Thanks for the post! I think you are here pointing to a real weakness in contemporary philosophical methodology. If one takes an even cursory glance through the methodology in Plato/Aristotle/Galen/Avicenna/Zabarella/lots of early modern folks, I think it is pretty clear that *precisely* what they are concerned with is "anchoring those starting points in bits of reality".
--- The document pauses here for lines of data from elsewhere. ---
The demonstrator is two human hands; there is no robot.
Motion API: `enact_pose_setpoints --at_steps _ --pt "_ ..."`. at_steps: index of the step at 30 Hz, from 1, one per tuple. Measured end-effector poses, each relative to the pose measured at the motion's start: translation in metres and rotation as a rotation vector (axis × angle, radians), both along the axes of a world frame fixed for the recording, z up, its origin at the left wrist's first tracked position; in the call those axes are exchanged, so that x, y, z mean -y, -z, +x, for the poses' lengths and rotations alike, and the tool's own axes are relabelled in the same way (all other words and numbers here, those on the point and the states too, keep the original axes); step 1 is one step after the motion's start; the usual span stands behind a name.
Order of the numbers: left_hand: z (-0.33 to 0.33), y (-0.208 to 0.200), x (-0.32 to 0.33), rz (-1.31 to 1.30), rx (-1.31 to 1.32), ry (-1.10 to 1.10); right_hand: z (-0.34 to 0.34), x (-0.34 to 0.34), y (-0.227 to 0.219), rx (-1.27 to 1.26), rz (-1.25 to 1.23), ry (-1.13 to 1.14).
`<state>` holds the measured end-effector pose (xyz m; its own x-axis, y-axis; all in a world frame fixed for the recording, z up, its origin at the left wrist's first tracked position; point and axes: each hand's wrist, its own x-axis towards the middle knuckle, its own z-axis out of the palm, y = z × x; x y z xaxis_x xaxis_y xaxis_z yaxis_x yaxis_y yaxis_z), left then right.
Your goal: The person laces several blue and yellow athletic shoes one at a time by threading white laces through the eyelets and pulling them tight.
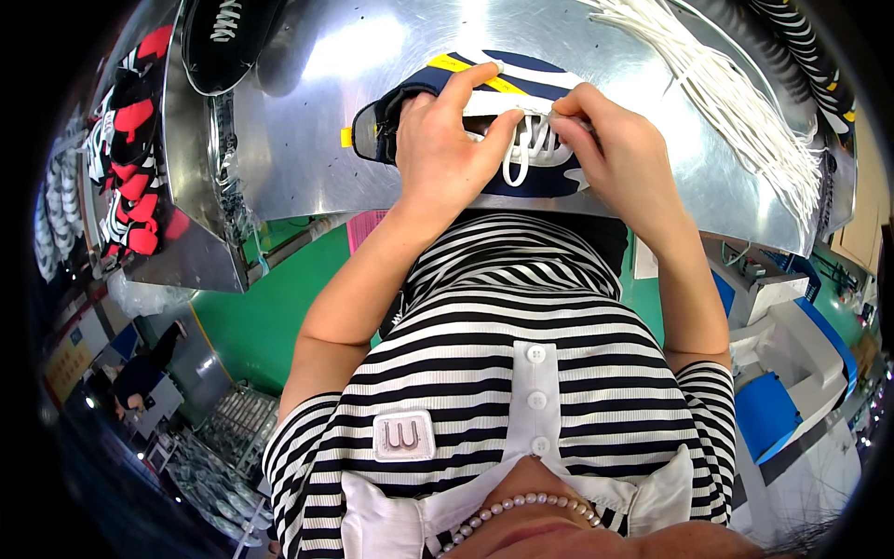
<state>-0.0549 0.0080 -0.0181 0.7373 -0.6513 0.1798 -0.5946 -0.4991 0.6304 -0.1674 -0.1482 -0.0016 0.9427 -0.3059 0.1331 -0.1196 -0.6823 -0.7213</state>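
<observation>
A navy sneaker point(549, 182) with white stripes and yellow trim lies on the metal table, its heel to the left and toe to the right. My left hand point(442, 149) grips it over the opening, the index finger on the far side and the thumb by the eyelets. Its other fingers are partly hidden at the collar. A white shoelace point(518, 166) crosses the eyelets and hangs in a loop on the near side. My right hand point(615, 149) is closed in a pinch at the lacing, with the shoelace at its fingertips, though the fingers cover most of that spot.
A bundle of white laces point(736, 112) lies on the metal table point(307, 168) at the right. One black shoe point(223, 42) stands at the far left. Red, black and white shoe pieces point(135, 177) hang beyond the left edge. Striped shoes point(810, 56) line the far right.
</observation>
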Motion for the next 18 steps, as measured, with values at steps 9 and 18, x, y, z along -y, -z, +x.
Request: enact_pose_setpoints --at_steps 9,18 --pt "0.004 0.006 -0.01 -0.16 -0.208 0.082 0.008 -0.011 -0.004 -0.074 -0.141 -0.051" --pt "0.002 0.002 0.005 -0.243 -0.211 0.074 0.001 -0.013 0.026 0.091 0.108 0.36"
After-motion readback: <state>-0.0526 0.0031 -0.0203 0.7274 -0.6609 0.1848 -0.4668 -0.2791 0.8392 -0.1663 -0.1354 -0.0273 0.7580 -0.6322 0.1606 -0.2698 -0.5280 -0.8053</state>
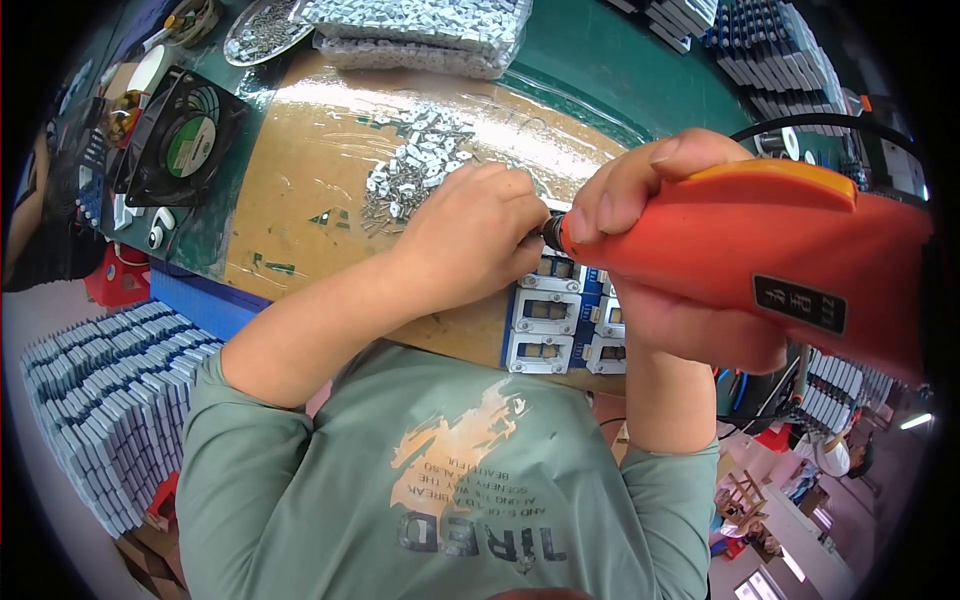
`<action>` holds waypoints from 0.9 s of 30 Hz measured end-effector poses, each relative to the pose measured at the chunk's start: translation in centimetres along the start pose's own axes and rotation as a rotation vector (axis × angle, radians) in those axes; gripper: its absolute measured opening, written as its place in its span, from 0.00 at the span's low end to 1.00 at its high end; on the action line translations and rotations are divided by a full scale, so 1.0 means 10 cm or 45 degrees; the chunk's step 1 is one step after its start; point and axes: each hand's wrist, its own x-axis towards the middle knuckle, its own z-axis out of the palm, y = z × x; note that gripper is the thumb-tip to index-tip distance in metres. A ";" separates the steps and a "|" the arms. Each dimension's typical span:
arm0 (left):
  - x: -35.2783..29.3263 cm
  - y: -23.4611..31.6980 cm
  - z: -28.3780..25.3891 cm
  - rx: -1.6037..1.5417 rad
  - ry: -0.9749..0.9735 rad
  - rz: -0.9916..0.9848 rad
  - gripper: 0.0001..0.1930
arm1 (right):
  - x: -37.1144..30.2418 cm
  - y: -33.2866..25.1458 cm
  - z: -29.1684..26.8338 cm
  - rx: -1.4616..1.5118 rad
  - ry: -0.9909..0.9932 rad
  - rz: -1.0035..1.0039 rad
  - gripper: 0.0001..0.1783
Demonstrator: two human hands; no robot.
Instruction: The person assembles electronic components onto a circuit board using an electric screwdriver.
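Observation:
My right hand (665,220) is wrapped round a red electric screwdriver (700,245) with an orange strip along its top. The tool lies nearly level, its dark tip pointing left. My left hand (475,225) is closed, fingertips pinched right at that tip; whatever they hold is hidden. Below the two hands sits a panel of blue circuit boards (586,335) carrying white rectangular frames (547,312), partly covered by the right hand and the tool. Just beyond the left hand spreads a loose pile of screws and small white clips (415,165).
A black fan (185,140) stands at the left of the table. Clear bags of white parts (420,30) and a dish of screws (265,32) sit at the back. Stacked boards (110,400) rise at lower left, more (775,60) at far right. A black cable (830,120) runs behind the tool.

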 end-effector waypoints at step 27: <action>-0.33 -0.07 -0.61 0.240 0.154 -0.010 0.05 | -0.35 0.08 -0.29 -0.074 0.367 -0.228 0.67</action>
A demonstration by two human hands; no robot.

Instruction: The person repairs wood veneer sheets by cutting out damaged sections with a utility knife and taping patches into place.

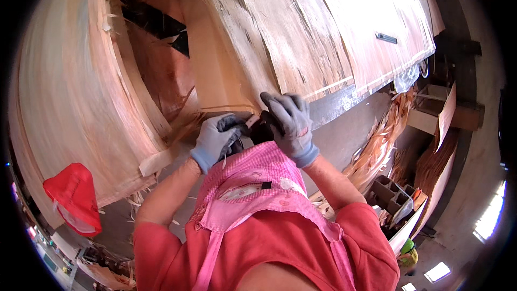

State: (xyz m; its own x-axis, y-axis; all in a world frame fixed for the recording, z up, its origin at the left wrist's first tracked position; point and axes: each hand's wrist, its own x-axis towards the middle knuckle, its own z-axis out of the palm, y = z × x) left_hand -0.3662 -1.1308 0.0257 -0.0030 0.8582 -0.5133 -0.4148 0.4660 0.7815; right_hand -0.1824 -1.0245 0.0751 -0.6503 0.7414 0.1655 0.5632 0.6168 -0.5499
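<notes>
Both hands wear grey gloves with black fingers and blue cuffs, close together at the near edge of the wood veneer sheets (301,32). My left hand (218,139) is closed, thumb and fingers pressed together beside a small pale piece (252,120). What lies inside that grip is hidden. On the other side of the piece, my right hand (291,124) curls its fingers downward at the sheet edge. Dark shapes under its fingers cannot be made out. A narrow tan veneer sheet (215,70) runs away from the hands, beside a ragged gap in the layers.
A small dark flat tool (386,38) lies on the right-hand sheet. A red cap-like thing (75,199) is at the left. Torn veneer strips (385,145) hang at the right, near a divided box (390,199) and a clear plastic bag (406,78).
</notes>
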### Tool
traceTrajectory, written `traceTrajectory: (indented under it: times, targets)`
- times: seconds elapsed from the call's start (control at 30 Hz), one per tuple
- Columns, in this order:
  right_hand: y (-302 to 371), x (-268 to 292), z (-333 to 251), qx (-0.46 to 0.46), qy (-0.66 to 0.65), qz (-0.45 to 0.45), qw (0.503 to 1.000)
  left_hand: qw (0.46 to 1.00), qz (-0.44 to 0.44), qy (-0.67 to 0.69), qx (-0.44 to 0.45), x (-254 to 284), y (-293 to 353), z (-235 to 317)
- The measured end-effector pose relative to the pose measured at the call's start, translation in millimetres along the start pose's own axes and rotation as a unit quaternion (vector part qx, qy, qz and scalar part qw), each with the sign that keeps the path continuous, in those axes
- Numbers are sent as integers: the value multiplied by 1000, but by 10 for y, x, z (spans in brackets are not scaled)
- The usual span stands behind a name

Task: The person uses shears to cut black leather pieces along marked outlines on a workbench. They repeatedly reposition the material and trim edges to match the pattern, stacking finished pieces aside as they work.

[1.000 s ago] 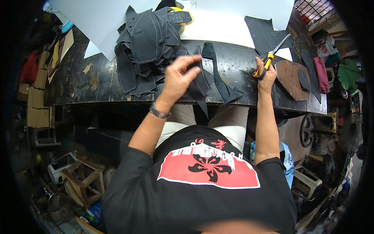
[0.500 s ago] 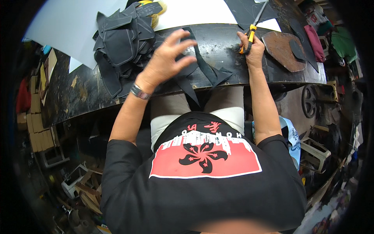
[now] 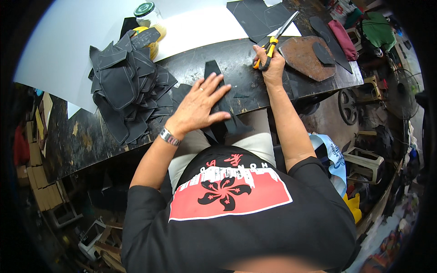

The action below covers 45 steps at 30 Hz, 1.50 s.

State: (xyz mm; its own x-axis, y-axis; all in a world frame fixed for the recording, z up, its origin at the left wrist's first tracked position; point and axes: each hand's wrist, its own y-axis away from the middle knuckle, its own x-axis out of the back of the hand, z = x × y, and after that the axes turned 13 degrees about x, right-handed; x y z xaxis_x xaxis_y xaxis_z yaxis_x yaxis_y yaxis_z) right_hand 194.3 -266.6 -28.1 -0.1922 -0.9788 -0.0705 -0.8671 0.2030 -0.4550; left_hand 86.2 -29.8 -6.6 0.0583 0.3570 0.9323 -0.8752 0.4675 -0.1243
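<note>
My right hand (image 3: 274, 72) is closed round the yellow-and-black handles of a pair of scissors (image 3: 272, 43), its blades pointing up and away to the right. My left hand (image 3: 198, 107) lies with fingers apart across a dark strip of sheet material (image 3: 212, 68) near the table's front edge. The strip's near end hangs past the edge over my lap. A small dark scrap (image 3: 240, 96) rests just right of it. To the left of this hand is a heaped pile of black cut pieces (image 3: 119, 82), some with pale outlines.
A glass jar (image 3: 150, 19) with a green lid stands behind the pile. A white sheet (image 3: 200, 34) covers the far table. Dark marked sheets (image 3: 259, 18) lie at the back. On the right is a worn brown board (image 3: 302, 61) with a dark piece (image 3: 322, 53) on it.
My left hand has come down from above the table onto the strip. The strip has shifted toward me, past the edge. My right hand keeps its hold on the scissors.
</note>
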Motion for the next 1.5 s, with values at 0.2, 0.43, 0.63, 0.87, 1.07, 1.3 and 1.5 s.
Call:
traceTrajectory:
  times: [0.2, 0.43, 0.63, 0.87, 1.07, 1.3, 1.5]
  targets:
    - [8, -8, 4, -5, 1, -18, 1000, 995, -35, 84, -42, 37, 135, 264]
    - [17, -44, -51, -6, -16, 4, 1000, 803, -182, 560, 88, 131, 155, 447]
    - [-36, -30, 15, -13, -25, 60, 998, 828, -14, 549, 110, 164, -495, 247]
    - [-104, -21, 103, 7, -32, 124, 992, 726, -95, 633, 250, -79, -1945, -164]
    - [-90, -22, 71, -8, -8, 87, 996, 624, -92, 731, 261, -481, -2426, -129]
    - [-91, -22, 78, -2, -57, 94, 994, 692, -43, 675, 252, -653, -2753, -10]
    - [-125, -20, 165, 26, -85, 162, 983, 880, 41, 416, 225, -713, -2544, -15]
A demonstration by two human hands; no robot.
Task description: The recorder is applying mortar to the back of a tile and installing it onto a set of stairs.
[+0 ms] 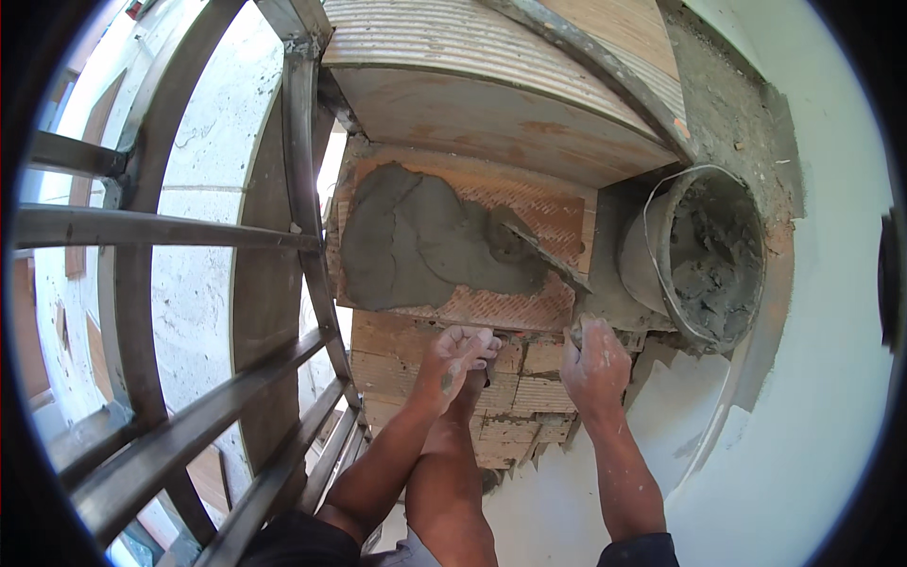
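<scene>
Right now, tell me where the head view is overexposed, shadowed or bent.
Head view: daylight blows out the pale wall behind the metal railing; the railing bars curve toward the rim from fisheye distortion; the grey mortar on the brick step is evenly lit and sharp; the bucket interior is dim; black corners frame the image.

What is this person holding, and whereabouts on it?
The right hand grips a mortar-smeared metal trowel by its handle end. The left hand holds nothing, resting on the brick step.

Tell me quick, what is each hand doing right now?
Left hand: holds nothing, fingers curled over the edge of the brick step.
Right hand: closed on the trowel, whose blade lies on the wet mortar.
</scene>
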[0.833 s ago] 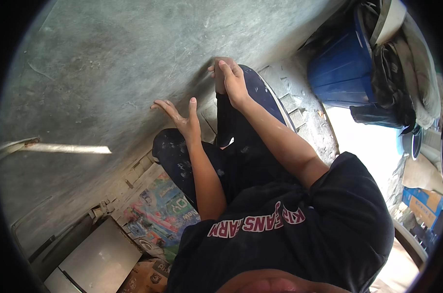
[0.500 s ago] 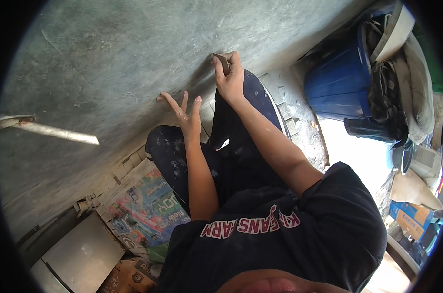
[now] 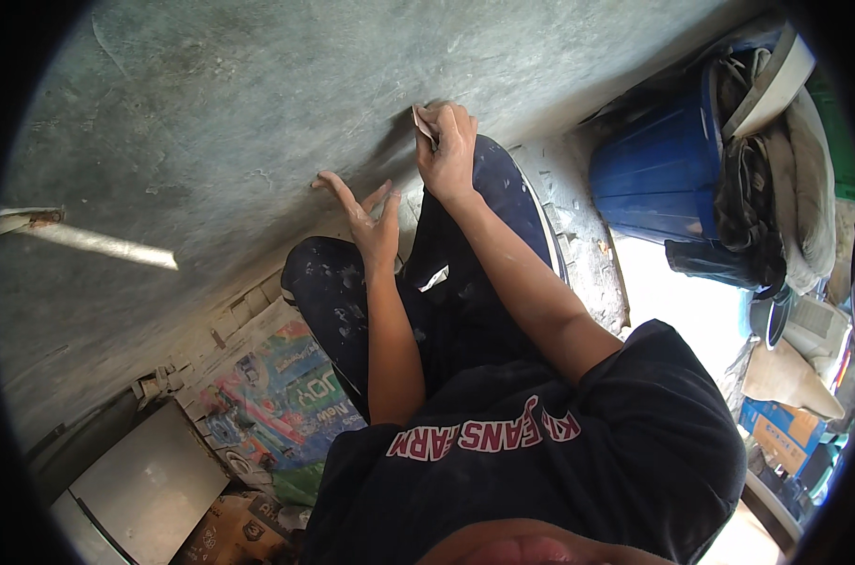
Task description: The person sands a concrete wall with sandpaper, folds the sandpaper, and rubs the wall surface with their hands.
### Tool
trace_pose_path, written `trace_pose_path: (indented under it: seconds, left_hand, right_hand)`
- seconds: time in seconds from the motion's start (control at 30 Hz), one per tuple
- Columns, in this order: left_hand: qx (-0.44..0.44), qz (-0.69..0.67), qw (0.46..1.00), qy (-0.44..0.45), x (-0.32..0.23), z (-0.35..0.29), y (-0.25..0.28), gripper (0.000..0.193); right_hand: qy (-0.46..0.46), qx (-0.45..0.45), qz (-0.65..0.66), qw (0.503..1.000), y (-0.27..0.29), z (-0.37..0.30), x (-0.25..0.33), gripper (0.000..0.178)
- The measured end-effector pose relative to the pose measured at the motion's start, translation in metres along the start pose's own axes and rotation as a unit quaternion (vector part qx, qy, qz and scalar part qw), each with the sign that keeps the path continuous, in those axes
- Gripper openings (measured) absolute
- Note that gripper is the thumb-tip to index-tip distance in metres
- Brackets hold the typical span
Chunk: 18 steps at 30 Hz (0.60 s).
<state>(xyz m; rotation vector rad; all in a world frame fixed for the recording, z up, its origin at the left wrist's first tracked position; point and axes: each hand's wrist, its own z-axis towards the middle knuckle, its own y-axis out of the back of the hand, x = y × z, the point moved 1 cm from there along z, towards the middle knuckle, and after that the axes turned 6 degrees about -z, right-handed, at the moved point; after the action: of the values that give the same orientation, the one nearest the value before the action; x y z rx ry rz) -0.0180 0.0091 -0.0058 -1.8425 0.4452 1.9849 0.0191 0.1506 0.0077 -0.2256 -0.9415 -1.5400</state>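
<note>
A grey, scuffed wall [image 3: 230, 122] fills the upper left in front of me. My right hand [image 3: 450, 155] is closed on a folded piece of sandpaper [image 3: 423, 125], brownish and dusty, held up at the wall's surface. Most of the piece is hidden behind my fingers. Lower and to the left, my left hand [image 3: 373, 221] is empty with fingers spread; its outstretched fingertips are at the wall, though whether they touch it I cannot tell. Pale dust marks both hands and my dark trousers [image 3: 329, 282].
At the right stands a blue plastic barrel [image 3: 649, 169] with dark cloths draped over it. A colourful printed sheet [image 3: 282, 395] lies at the lower left, beside a pale panel [image 3: 150, 480] and a brown cardboard box [image 3: 234, 532]. A strip of light crosses the wall.
My right hand has turned, its knuckles rolling over so that the sandpaper shows more edge-on. My left hand has tilted, its fingers shifting slightly right. The whole view has moved a little.
</note>
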Motion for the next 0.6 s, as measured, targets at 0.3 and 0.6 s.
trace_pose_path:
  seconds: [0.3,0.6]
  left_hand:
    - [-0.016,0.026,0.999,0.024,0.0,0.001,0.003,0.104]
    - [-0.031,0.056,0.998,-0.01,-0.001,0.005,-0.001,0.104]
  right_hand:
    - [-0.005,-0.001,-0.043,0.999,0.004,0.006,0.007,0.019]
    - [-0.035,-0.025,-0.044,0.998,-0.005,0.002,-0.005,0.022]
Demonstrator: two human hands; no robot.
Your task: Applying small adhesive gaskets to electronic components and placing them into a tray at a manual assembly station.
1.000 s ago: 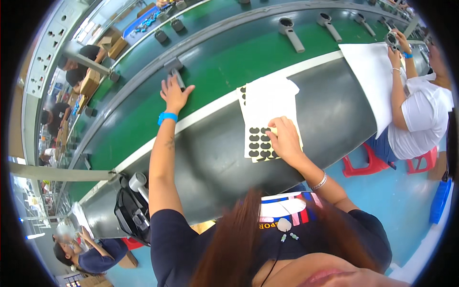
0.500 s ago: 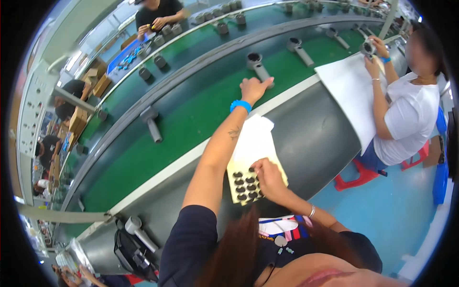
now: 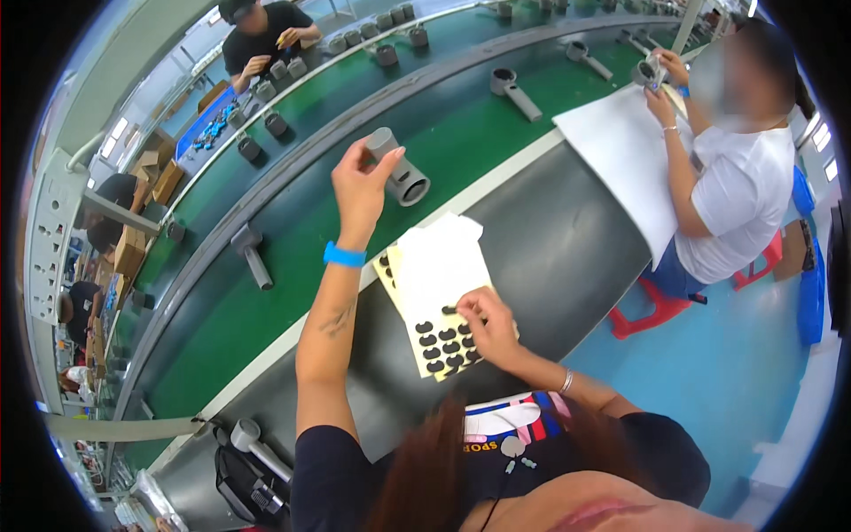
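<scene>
Up over the green belt (image 3: 301, 222), a grey part (image 3: 403, 173) was gripped by the left hand (image 3: 377, 158), while a black sticker (image 3: 449, 309) was pinched by the right hand (image 3: 474, 312)!

The thumb was laid across the grey tube, its open end tipped down toward the tabletop (image 3: 567, 248), but the other fingertips were hidden behind it. And over at the sticker sheet (image 3: 434, 284), several black shapes were covered by the right hand; whether the pinched one was fully lifted from the backing could not be told. Another layer, mostly overlapped, was glimpsed at the left edge. Down low, a black bag (image 3: 232, 483) was cut off by the dark rim, its contents hard to make out.
</scene>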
My question is: why is contemporary philosophical methodology like this? You suggest Russell, which seems plausible, since other early 20th century philosophical methodologies did seem to be more systematically oriented (neo-Kantianism, phenomenology, maybe even logical empiricism). But what was the reason that this view of Russell's got so much uptake?

David Duffy

"five-sigma results": This is difficult for me to think about, in that this is a correction for multiplicity of hypotheses eg in genomic statistical tests, one performs the equivalent of ~10^7 independent t-tests, so the strict threshold gives one a manageable experiment-wise type-1 error rate (speaking in frequentist terms; in a Bayesian framework, one usually ends with quite similar corrections). The point is that these are financial or resource constraints - one just accumulates more data until everyone agrees. In the philosophical settings...

Eric Schliesser

yep, there are lot of differences between the resources and practices of science and philosophy. It would be good if folk did not forget that so often.:)

Eric Schliesser

Justin, I can warmly recommend Michael Della Rocca's methodological work: "The taming of philosophy." in Philosophy and Its History (2013): 178-208. It says quite a bit about the origins and pervasive commitment to methods that will not be really anchored in reality. (That's compatible with disagreeing with Michael's own proposals.)